_Your task_
Line by line, set down the records below from the first line through the line containing "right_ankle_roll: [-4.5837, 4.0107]". Omit the pictures.

Items from a data source

──────────────────────────────

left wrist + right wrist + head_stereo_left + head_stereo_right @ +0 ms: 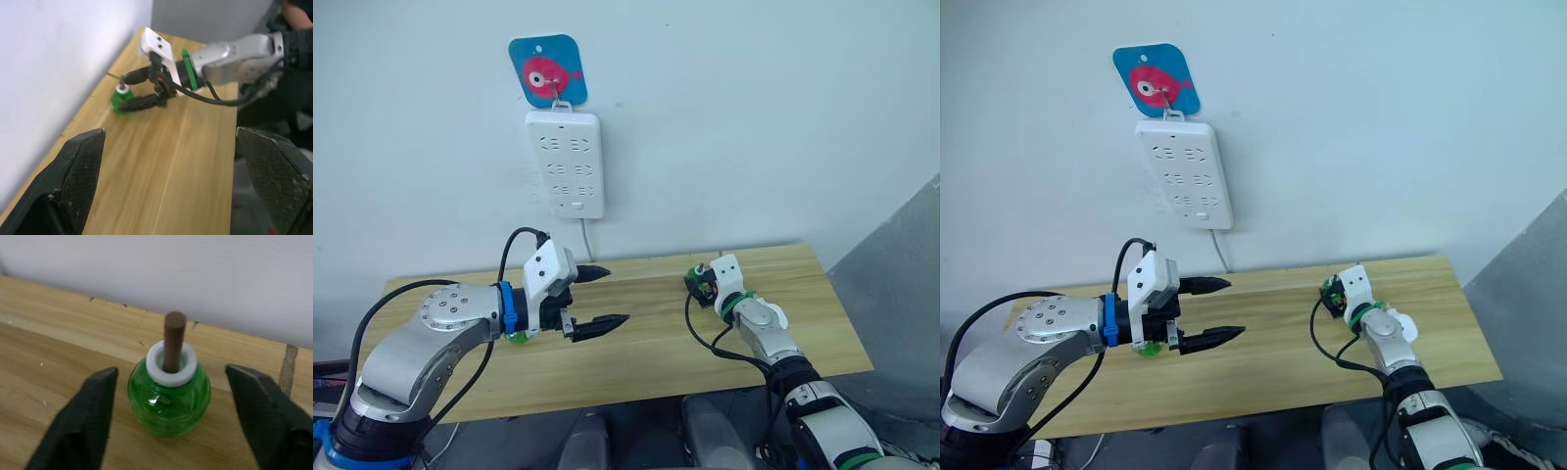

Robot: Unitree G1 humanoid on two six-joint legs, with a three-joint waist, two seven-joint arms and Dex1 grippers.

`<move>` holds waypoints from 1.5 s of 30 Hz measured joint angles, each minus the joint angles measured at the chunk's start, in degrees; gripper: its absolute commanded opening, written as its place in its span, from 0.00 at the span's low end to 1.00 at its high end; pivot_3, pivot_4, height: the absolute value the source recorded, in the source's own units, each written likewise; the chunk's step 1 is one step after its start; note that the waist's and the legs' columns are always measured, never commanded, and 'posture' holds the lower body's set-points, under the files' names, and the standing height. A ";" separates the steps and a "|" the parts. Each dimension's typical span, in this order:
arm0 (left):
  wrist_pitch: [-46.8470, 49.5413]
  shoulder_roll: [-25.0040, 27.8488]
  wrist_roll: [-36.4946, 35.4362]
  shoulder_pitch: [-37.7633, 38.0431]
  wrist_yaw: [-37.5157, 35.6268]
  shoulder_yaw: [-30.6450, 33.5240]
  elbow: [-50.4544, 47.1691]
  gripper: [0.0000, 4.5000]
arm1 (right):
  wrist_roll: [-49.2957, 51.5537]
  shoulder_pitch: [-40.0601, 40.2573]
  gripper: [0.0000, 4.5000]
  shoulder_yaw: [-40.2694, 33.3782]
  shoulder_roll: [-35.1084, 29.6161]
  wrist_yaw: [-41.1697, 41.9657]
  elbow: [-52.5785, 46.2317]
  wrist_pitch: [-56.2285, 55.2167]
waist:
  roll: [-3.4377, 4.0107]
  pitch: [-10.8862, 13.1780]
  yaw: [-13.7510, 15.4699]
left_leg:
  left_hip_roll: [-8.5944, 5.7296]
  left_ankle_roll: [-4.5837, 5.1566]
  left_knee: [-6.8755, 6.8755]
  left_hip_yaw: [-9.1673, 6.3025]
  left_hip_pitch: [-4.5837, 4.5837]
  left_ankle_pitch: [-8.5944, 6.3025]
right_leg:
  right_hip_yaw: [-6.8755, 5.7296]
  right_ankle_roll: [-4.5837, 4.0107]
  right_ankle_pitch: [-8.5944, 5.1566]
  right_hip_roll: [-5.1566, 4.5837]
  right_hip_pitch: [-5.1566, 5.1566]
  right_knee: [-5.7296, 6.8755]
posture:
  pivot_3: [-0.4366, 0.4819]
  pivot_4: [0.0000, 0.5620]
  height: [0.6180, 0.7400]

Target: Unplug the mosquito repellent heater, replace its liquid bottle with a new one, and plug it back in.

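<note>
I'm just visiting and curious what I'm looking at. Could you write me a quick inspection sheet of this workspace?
Surface: wooden table against a white wall.
Job's things: green bottle with brown wick, upright on the table near the wall; another green item partly hidden behind the left arm; heater not seen.
Clutter: nothing seen.
Hands: left hand open, holding nothing; right hand open around the bottle.
Cables: black cables along both arms.
Surroundings: white power strip hanging on the wall under a fish hook plate.

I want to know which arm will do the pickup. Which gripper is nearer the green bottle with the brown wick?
Right. The right gripper is open around the green bottle, a finger on each side. The left gripper is open, farther along the table.
</note>
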 measured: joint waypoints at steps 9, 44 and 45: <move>-4.41 -4.08 0.96 8.53 5.03 7.14 -1.19 1.00 | 0.98 12.48 0.99 -1.54 -3.67 2.84 -35.17 9.68 | 0.07 0.05 0.73 | 0.00 -0.01 -0.04 -0.02 -0.04 -0.01 | 0.00 0.01 -0.01 -0.06 -0.04 -0.04 | 0.44 0.37 0.83; -34.40 -9.59 23.02 15.91 3.11 13.61 45.13 1.00 | 14.59 0.58 0.99 10.85 -22.34 28.40 -78.63 50.84 | -0.41 7.40 3.50 | 0.09 -0.03 -0.01 -0.30 -1.13 0.02 | -0.51 -0.10 0.02 -0.24 -0.89 -0.04 | 0.39 0.75 0.83; -35.56 -9.54 23.50 14.19 3.10 13.15 46.97 1.00 | 15.19 0.42 0.99 10.80 -22.31 28.29 -79.19 51.72 | -0.38 7.64 3.42 | 0.09 -0.03 -0.01 -0.30 -1.13 0.02 | -0.50 -0.10 0.02 -0.24 -0.88 -0.04 | 0.38 0.75 0.83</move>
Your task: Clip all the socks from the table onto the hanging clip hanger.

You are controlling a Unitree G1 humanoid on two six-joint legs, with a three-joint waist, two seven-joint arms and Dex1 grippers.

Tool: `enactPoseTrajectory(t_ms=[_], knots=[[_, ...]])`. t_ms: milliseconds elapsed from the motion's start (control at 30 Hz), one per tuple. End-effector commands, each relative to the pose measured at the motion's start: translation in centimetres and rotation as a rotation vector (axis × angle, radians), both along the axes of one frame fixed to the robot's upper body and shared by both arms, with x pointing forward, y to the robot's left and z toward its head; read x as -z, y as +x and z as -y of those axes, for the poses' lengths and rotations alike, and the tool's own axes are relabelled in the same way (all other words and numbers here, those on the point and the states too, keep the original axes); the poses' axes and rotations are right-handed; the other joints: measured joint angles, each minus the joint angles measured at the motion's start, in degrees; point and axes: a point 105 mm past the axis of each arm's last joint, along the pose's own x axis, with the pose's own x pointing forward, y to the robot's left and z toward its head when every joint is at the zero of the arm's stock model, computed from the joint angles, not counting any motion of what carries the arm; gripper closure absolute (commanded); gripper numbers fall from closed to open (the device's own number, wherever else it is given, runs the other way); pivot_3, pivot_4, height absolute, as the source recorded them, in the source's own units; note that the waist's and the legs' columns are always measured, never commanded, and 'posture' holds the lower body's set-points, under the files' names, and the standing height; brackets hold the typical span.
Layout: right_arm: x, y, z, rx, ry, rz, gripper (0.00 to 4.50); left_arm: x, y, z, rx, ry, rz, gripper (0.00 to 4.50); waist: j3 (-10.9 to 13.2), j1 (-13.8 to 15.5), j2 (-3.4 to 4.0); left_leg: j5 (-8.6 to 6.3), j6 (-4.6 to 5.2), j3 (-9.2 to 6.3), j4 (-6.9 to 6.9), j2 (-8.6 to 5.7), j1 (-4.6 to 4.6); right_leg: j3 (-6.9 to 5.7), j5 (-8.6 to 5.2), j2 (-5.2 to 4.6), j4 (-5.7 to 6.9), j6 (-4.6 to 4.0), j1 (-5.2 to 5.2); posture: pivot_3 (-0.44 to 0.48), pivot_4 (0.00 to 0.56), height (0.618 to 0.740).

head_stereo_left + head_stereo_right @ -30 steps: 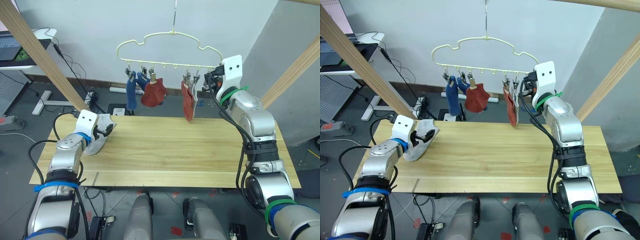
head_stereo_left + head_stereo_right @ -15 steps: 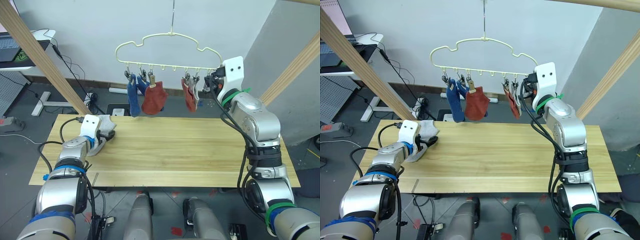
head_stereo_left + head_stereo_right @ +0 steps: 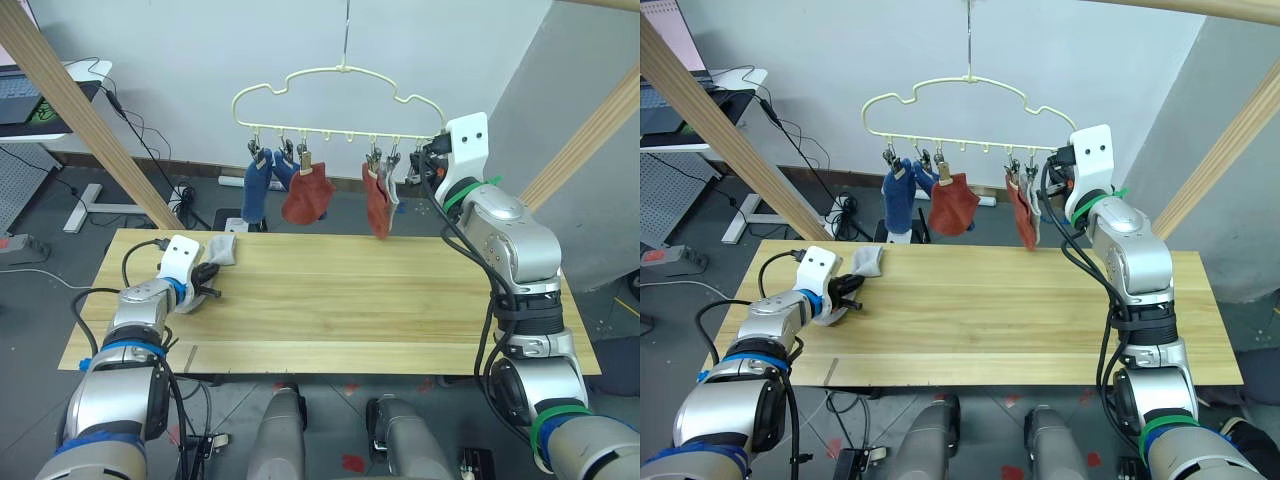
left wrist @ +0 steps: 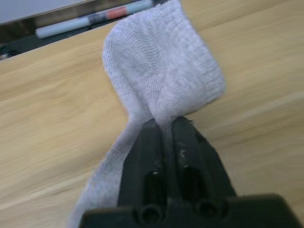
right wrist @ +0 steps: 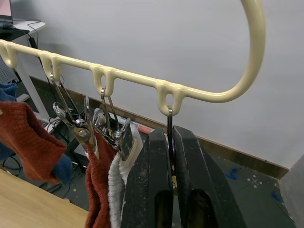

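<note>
A light grey sock (image 3: 222, 250) lies bunched at the table's (image 3: 380, 310) far left, and my left gripper (image 3: 207, 276) is shut on its middle; the left wrist view shows the fabric (image 4: 156, 71) pinched between the fingers (image 4: 147, 137). The pale-yellow clip hanger (image 3: 340, 72) hangs above the table's back edge. On it hang a blue sock (image 3: 255, 190), a rust red sock (image 3: 307, 195), a second rust red sock (image 3: 376, 205) and a grey sock (image 5: 116, 190). My right gripper (image 5: 169, 135) is shut on the clip wire (image 5: 169, 116) at the hanger's right end.
Round wooden poles slant up at the left (image 3: 80, 110) and right (image 3: 590, 130) of the table. A desk with a laptop (image 3: 20, 100) stands far left, and cables lie on the floor behind the table.
My left gripper has dropped to the tabletop and shut on the grey sock, which now lies bunched. The hung socks have swung a little. The right arm has stayed put.
</note>
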Motion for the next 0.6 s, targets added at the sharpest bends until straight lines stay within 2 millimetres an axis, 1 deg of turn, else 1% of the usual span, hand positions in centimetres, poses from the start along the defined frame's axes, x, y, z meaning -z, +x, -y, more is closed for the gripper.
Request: enactPoseTrajectory(t_ms=[33, 133, 233, 300, 367, 433, 533, 600], knots=[[-0.6, -0.4, 1.2, 0.019, 0.030, 0.020, 4.50, -1.8, -1.3, 4.2, 0.196, -0.090, 0.070, 4.48, 0.0, -0.1, -0.03, 0.00, -0.01, -0.01, 0.00, -0.01, -0.01, -0.02, 0.00, -0.05, 0.00, 0.00, 0.00, 0.040, 0.206, 0.740], [-0.4, -0.6, 1.4, 0.005, 0.069, -0.016, 4.50, -3.9, -2.9, 7.7, 0.299, -0.163, 0.118, 4.48, 0.0, 0.1, -0.04, 0.02, -0.03, -0.09, 0.00, -0.01, -0.04, -0.08, 0.00, -0.10, 0.02, -0.01, 0.01, 0.039, 0.204, 0.740], [-0.5, -0.5, 2.1, 0.004, 0.170, -0.104, 4.50, -6.9, -4.5, 12.0, 0.419, -0.230, 0.200, 4.48, 0.0, 0.2, -0.04, 0.10, -0.08, -0.22, 0.03, -0.02, -0.02, -0.16, 0.01, -0.09, 0.14, -0.02, 0.05, 0.041, 0.208, 0.740], [-0.6, -0.5, 2.6, 0.008, 0.216, -0.150, 4.50, -8.3, -5.5, 14.0, 0.470, -0.278, 0.236, 4.48, -0.1, 0.2, -0.03, 0.18, 0.00, -0.22, 0.05, -0.08, 0.00, -0.16, 0.02, -0.11, 0.15, -0.02, 0.09, 0.041, 0.208, 0.740], [-0.9, -0.5, 2.7, 0.005, 0.312, -0.208, 4.50, -9.9, -6.4, 16.5, 0.533, -0.307, 0.304, 4.48, -0.1, 0.1, -0.03, 0.22, 0.05, -0.17, 0.09, -0.08, 0.02, -0.10, 0.03, -0.11, 0.14, -0.02, 0.10, 0.034, 0.210, 0.740], [-1.0, -0.6, 2.5, -0.006, 0.389, -0.270, 4.50, -10.8, -6.9, 18.4, 0.571, -0.308, 0.358, 4.48, -0.1, 0.0, -0.03, 0.24, 0.08, -0.15, 0.10, -0.08, 0.03, -0.07, 0.04, -0.10, 0.15, -0.01, 0.10, 0.035, 0.212, 0.740], [-1.3, -0.9, 1.9, -0.037, 0.478, -0.356, 4.50, -11.2, -7.1, 20.2, 0.584, -0.315, 0.408, 4.48, -0.2, 0.0, -0.01, 0.26, 0.11, -0.17, 0.11, -0.07, 0.04, -0.08, 0.05, -0.06, 0.23, -0.01, 0.09, 0.032, 0.211, 0.740], [-1.5, -1.2, 1.6, -0.057, 0.513, -0.394, 4.50, -11.4, -7.0, 20.9, 0.586, -0.313, 0.438, 4.48, -0.2, -0.1, 0.00, 0.26, 0.11, -0.17, 0.11, -0.07, 0.04, -0.07, 0.05, -0.04, 0.29, -0.01, 0.05, 0.023, 0.213, 0.740]])
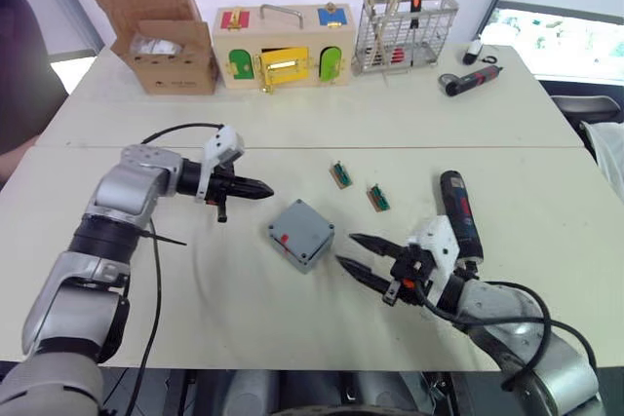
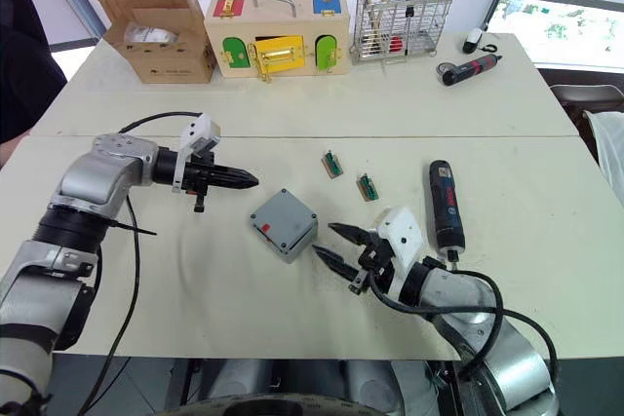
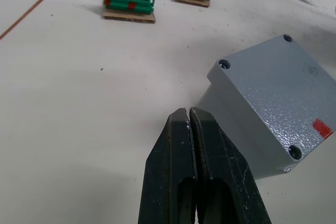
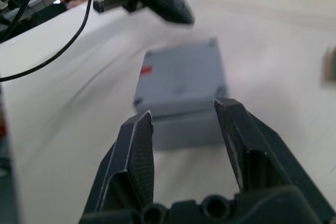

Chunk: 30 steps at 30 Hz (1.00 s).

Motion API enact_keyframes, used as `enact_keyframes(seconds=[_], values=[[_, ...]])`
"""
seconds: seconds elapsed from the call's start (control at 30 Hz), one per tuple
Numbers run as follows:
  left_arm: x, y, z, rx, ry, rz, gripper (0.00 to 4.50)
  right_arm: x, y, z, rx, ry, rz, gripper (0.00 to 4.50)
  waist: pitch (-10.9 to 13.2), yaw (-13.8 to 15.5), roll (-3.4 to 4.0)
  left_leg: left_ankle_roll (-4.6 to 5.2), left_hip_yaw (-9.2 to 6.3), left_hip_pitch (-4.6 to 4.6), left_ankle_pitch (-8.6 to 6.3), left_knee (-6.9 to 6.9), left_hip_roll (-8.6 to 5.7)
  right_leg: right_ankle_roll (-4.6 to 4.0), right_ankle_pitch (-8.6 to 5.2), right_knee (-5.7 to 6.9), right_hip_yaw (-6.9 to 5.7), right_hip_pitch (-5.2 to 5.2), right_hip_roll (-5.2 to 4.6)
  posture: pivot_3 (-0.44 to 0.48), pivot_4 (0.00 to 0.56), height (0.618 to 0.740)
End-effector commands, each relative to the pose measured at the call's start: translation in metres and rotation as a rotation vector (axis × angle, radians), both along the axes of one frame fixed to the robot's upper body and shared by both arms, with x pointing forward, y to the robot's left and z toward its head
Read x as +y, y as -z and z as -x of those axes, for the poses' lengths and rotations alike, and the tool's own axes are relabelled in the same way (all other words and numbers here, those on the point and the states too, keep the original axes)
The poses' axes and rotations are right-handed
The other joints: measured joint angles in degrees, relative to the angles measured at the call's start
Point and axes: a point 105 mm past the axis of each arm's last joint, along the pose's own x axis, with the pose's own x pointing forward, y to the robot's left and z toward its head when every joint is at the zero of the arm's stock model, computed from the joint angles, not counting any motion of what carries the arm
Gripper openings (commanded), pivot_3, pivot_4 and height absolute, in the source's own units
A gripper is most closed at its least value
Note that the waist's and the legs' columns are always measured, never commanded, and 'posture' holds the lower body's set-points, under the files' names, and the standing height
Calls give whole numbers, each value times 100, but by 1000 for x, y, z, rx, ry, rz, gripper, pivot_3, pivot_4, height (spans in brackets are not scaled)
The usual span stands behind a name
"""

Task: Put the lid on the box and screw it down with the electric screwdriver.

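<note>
The box [image 1: 301, 233] sits on the desk [image 1: 195, 289] with the lid [image 3: 275, 90] on it; the electric screwdriver [image 1: 458, 213] lies just beside the right pincer [image 1: 357, 252]. That pincer is spread wide, empty, near the box; the left pincer [image 1: 261, 189] is closed on nothing.

This looks like a lab or test room where a robot practises jobs with its hands. Two plain white tables [image 1: 409, 124] stand pushed together, and along the far side sit a wooden latch box [image 1: 283, 46] with bright coloured doors and locks, an open cardboard carton [image 1: 161, 31], a wire basket [image 1: 405, 34] with sticks in it and a small red-and-black driver [image 1: 470, 78]. Nearer lie a black electric screwdriver [image 1: 458, 213], a small grey box [image 1: 301, 234] and two little green parts [image 1: 359, 186], set out like practice things
</note>
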Motion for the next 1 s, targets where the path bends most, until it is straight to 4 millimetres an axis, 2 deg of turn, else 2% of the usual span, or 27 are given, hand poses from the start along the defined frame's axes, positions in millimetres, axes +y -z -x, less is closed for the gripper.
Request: enact_keyframes(seconds=[0.03, 0.3, 1.0], values=[[-8, -7, 1, -27, 41, 9, 0, 8, -12, 2, 15, -10, -39, 2016, 0, 4, 0, 0, 0, 0, 0, -1, 0, 0, 0, 0, 0, -2, 0, 0, 150, 740], [-13, 0, 9, -11, 66, 5, 0, 21, -7, 0, 89, -44, -44, 2016, 0, -10, 0, 3, 0, -2, -2, -3, 0, 0, 0, -1, 0, -5, 1, 0, 150, 740], [-23, 8, 26, -3, 132, -15, 0, 33, -1, -10, 125, -67, -58, 2016, 0, -7, 0, 4, -1, -3, -2, -4, 0, 0, 0, -3, -1, -6, 1, 0, 150, 740]])
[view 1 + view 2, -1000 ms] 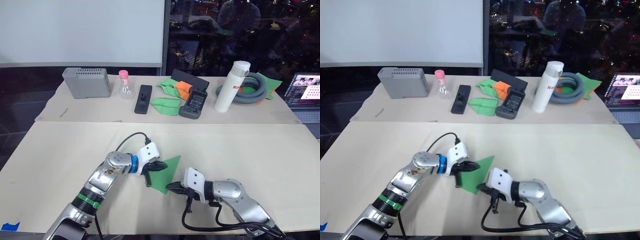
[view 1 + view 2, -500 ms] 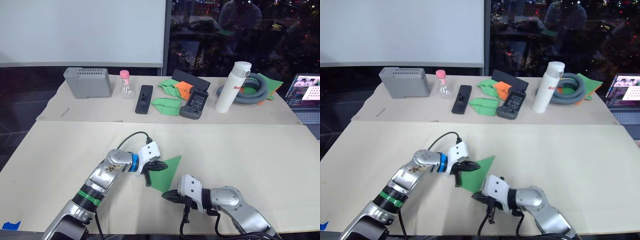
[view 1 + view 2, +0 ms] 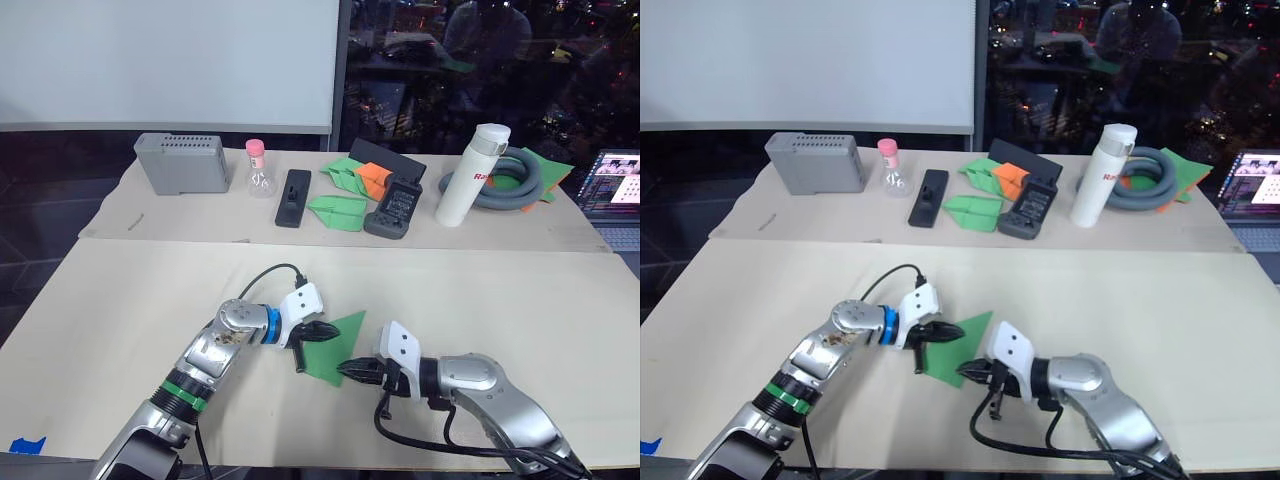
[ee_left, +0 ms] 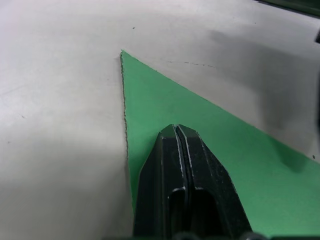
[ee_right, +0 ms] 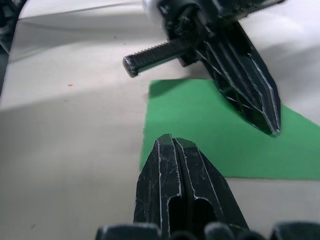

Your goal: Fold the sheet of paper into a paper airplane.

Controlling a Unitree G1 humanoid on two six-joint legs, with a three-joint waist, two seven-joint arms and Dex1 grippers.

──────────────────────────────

_Result of the exercise_
left wrist + right wrist + head_stereo_left + head_stereo_right @ +0 ms: 

Robot: Unitree G1 humanoid on two six-joint legs, with a three-joint waist, two seven-joint arms and Dex1 grippers.

`<move>` holds waypoints from 1.5 s of 30 Hz measured joint angles, each minus the joint angles measured at the chunk's start, in degrees; gripper: its absolute commanded opening, written as its place in its span, from 0.00 at the span's low end to 1.00 at its high end; pivot_3, pivot_4, height: the absolute value the source recorded, in the source's own units, each written likewise; the chunk's step 1 is one step after its start; note that the waist's and the legs' columns are always measured, never commanded, and 'posture' holds the lower body's set-points, under the files' names, and the standing height. A ";" separates the steps and a "|" the parts. Each dimension's typical span, in this order:
arm0 (left):
  wrist_pitch: [-46.8470, 49.5413]
  shoulder_roll: [-25.0040, 27.8488]
  wrist_roll: [-36.4946, 35.4362]
  shoulder_pitch: [-37.7633, 38.0431]
  wrist_yaw: [-37.5157, 35.6268]
  shoulder_yaw: [-30.6450, 33.5240]
  elbow: [-50.4544, 47.1691]
  gripper: [0.0000, 4.5000]
arm1 (right):
  wrist_roll: [-49.2957, 51.5537]
  shoulder_pitch: [-40.0601, 40.2573]
  gripper: [0.0000, 4.5000]
  shoulder_yaw: [-40.2694, 33.3782]
  shoulder_roll: [-35.1084, 29.6161]
  wrist_yaw: [-41.1697, 41.9657]
  elbow: [-52.5785, 46.2317]
  wrist_pitch: [-56.2285, 55.2167]
waist:
  roll: [-3.4377, 4.0107]
  pitch: [-10.8862, 13.1780]
  yaw: [-13.7510, 15.4699]
left_leg:
  left_hip_roll: [-8.5944, 5.7296]
  left_ankle_roll: [-4.5837, 5.1566]
  left_knee: [-6.8755, 6.8755]
  left_hip_yaw: [-9.1673, 6.3025]
  left_hip_pitch: [-4.5837, 4.5837]
  left_ankle_pitch: [-8.5944, 6.3025]
right_leg:
  right_hip_yaw: [-6.8755, 5.7296]
  right_ankle_roll: [-4.5837, 4.0107]

The exercise requires no further work.